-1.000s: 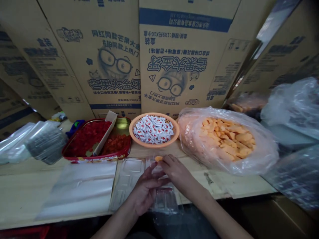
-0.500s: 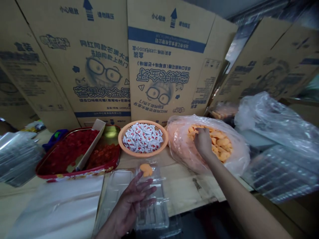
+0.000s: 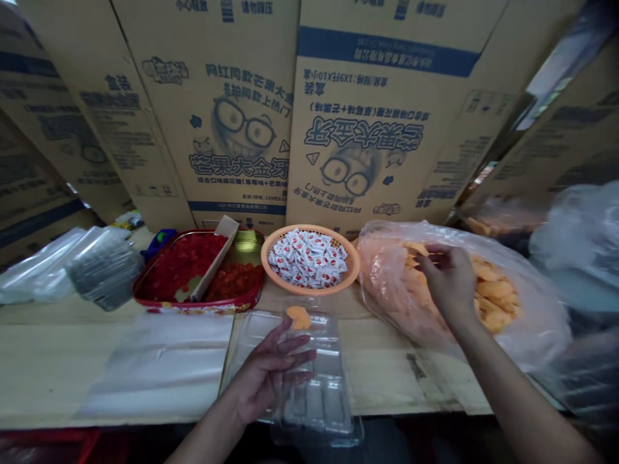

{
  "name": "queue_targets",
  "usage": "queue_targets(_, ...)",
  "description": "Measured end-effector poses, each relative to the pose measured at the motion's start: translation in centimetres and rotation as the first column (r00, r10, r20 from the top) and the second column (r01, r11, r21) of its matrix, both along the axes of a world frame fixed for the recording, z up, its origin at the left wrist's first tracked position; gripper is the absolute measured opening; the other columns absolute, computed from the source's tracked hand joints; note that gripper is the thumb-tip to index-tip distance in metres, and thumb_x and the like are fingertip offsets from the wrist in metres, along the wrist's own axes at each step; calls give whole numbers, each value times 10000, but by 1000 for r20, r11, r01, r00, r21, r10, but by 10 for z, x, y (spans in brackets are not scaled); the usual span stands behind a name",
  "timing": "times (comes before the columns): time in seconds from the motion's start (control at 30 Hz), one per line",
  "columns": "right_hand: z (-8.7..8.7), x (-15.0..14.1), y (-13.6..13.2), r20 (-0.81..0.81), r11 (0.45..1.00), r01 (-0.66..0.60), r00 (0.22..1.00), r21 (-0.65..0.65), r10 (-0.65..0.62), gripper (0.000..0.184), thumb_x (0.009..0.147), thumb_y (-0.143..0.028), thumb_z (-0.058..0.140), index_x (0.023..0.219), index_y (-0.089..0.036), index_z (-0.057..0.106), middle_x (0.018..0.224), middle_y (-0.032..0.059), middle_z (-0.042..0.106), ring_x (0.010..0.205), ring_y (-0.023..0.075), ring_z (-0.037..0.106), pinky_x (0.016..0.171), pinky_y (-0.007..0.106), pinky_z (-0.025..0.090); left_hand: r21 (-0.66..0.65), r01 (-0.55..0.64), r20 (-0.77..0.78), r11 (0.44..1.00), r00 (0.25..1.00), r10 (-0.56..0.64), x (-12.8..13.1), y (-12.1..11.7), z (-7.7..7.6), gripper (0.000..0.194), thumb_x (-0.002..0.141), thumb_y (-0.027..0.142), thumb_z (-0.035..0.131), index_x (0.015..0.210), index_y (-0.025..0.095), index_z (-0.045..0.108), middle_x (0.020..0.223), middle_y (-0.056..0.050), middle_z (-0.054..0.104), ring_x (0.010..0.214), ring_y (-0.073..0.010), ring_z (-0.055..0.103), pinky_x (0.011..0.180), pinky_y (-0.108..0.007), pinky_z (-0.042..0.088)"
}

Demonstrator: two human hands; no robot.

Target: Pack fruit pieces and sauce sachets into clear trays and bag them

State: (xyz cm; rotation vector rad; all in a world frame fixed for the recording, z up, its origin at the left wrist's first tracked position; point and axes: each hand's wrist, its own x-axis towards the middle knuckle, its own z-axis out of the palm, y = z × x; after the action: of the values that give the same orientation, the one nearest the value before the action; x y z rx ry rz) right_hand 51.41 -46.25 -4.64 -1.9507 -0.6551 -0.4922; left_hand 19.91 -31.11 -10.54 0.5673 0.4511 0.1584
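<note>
My left hand (image 3: 271, 367) is over a clear plastic tray (image 3: 322, 403) with its fingers spread apart. One fingertip is at the edge of an orange candy piece (image 3: 300, 317) lying at the tray's far end. My right hand (image 3: 449, 280) reaches into a clear plastic bag (image 3: 387, 309) full of orange candy pieces (image 3: 496, 299). Its thumb and fingers are pinched together around an orange piece near the bag's opening; the hand partly hides it.
An orange basket (image 3: 354, 274) holds small white-and-red packets. Left of it, a red-rimmed tin (image 3: 193, 304) contains red pieces, split by a cardboard strip (image 3: 213, 261). White sheets (image 3: 164, 367) lie on the table, with clear trays (image 3: 104, 270) further left. Cardboard boxes (image 3: 242, 193) stand behind.
The view has swung to the right shift of the scene, with table items appearing further right. My right hand has shifted towards the bag's left part; my left hand stays at the tray.
</note>
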Motion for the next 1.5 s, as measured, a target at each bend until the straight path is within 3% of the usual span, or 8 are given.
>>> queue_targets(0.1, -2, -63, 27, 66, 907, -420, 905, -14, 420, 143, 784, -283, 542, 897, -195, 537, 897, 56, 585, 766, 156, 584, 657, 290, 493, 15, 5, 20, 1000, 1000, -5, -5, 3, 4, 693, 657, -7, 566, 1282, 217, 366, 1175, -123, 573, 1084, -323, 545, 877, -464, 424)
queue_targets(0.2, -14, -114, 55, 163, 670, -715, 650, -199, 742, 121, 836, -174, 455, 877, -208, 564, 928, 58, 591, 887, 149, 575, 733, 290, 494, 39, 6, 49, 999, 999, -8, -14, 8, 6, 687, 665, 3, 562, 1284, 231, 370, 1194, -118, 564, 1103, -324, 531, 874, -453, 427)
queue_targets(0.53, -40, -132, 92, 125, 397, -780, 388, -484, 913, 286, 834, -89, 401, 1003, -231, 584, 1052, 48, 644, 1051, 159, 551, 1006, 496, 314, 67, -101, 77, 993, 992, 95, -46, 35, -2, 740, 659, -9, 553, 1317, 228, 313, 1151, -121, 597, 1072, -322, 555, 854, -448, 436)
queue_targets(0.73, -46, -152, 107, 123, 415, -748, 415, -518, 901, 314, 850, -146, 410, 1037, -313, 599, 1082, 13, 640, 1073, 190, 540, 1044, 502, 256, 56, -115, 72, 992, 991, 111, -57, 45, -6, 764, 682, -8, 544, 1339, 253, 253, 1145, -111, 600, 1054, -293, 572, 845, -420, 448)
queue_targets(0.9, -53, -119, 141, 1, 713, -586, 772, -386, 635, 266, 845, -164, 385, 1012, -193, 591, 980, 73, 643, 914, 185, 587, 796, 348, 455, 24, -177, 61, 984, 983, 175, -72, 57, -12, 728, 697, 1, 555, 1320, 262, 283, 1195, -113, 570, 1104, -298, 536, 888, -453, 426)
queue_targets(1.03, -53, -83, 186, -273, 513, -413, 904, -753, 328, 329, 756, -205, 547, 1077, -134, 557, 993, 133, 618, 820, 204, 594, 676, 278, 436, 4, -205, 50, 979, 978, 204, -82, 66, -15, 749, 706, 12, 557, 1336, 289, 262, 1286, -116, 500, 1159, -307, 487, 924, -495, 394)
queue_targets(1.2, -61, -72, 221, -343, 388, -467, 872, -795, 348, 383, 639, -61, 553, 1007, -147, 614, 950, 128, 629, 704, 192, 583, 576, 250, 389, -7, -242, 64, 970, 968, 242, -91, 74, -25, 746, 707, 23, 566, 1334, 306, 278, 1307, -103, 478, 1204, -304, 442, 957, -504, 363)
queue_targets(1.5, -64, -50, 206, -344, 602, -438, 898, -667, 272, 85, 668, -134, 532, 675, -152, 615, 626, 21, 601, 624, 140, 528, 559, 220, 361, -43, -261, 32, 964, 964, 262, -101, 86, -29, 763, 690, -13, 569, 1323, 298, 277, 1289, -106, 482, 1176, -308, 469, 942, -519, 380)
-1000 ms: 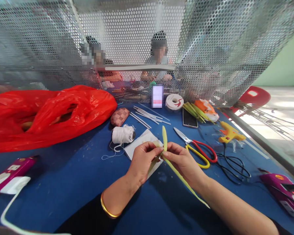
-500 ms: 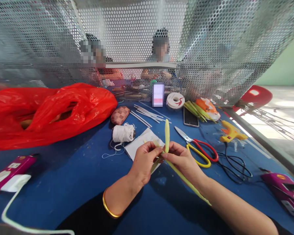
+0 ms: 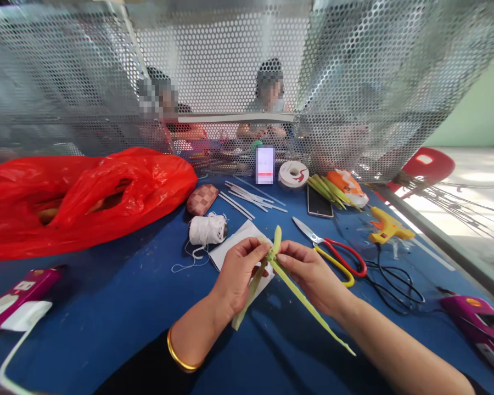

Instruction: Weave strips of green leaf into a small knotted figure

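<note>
Over a folded white paper [image 3: 230, 244], my left hand [image 3: 239, 271] pinches the middle of several pale green leaf-like strips [image 3: 298, 296] where they cross. One strip hangs down below that hand, a short one points up, and a long one slants down to the right. My right hand [image 3: 313, 274] is closed at the right of the crossing, thumb and fingertips against the strips; its exact grip is partly hidden. Scissors [image 3: 333, 252] with red and yellow handles lie just beyond the right hand. A spool of white thread [image 3: 208, 229] lies beyond the left hand.
A red plastic bag [image 3: 148, 192] fills the left side. White sticks [image 3: 251, 197], a ribbon roll [image 3: 293, 174], a phone [image 3: 320, 202] under more green strips [image 3: 331, 192] and a yellow glue gun [image 3: 389, 226] lie farther back. A perforated metal screen [image 3: 226, 71] stands behind.
The upright strip has tipped and now shows shorter. A lower strip has swung out below my left hand. My right fingers have shifted slightly right of the crossing.
</note>
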A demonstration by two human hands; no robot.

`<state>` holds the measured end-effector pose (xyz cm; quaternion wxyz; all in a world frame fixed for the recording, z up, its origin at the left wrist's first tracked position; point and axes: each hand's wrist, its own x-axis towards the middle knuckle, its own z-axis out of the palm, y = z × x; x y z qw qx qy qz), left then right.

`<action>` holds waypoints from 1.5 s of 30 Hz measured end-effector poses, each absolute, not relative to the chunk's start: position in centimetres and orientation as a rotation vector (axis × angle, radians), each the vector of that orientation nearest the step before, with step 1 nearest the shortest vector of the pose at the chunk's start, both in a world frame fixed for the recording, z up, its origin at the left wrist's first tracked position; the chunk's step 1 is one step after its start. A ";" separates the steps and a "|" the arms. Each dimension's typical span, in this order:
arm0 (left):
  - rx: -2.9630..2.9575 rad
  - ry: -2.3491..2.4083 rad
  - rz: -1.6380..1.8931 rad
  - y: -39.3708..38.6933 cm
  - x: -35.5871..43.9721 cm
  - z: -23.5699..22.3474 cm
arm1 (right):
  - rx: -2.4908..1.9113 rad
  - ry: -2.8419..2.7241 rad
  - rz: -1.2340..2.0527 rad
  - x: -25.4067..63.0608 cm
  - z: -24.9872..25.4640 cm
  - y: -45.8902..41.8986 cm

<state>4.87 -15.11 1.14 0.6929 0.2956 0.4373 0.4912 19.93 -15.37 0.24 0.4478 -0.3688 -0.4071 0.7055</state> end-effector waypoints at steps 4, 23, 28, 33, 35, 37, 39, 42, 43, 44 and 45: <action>0.720 0.945 1.057 -15.3 4.9 1.5 | -0.938 -1.040 1.708 20.1 0.2 -15.3; 0.796 0.958 0.962 -15.1 4.4 1.9 | -1.062 -1.261 1.468 20.6 0.5 -14.9; 0.736 0.933 0.954 -15.1 4.6 1.7 | -1.030 -1.249 1.514 20.5 0.3 -15.0; 0.942 0.953 0.940 -15.4 4.9 1.8 | -0.951 -1.068 1.618 20.4 0.5 -15.0; 0.981 0.944 0.870 -15.6 4.9 1.7 | -0.989 -0.999 1.604 20.4 0.4 -15.0; 0.962 0.938 0.786 -15.6 4.8 1.5 | -1.010 -0.947 1.587 20.4 0.2 -14.9; 0.923 0.947 0.720 -15.6 4.7 1.3 | -0.996 -0.924 1.602 20.4 0.1 -15.0; 0.897 0.973 0.694 -15.6 4.7 1.1 | -0.949 -0.912 1.678 20.3 0.2 -15.2; 0.900 0.986 0.701 -15.6 4.8 1.1 | -0.933 -0.908 1.719 20.3 0.3 -15.2; 0.909 0.994 0.705 -15.6 4.9 1.0 | -0.924 -0.909 1.751 20.2 0.3 -15.2; 0.922 0.997 0.707 -15.6 5.0 0.9 | -0.923 -0.914 1.765 20.2 0.3 -15.2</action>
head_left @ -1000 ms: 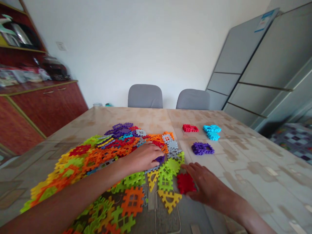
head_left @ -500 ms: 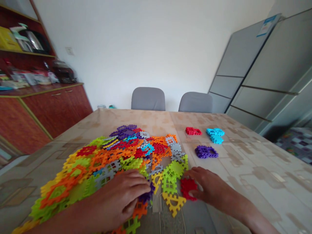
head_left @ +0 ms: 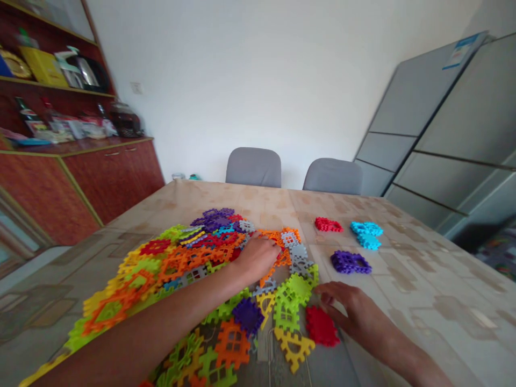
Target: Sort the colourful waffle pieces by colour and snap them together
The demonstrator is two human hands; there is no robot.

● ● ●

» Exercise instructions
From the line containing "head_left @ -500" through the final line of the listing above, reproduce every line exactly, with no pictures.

» Exercise response
head_left @ -500 ms: 
head_left @ +0 ms: 
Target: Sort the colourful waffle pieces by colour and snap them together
The demonstrator is two human hands; there is no robot.

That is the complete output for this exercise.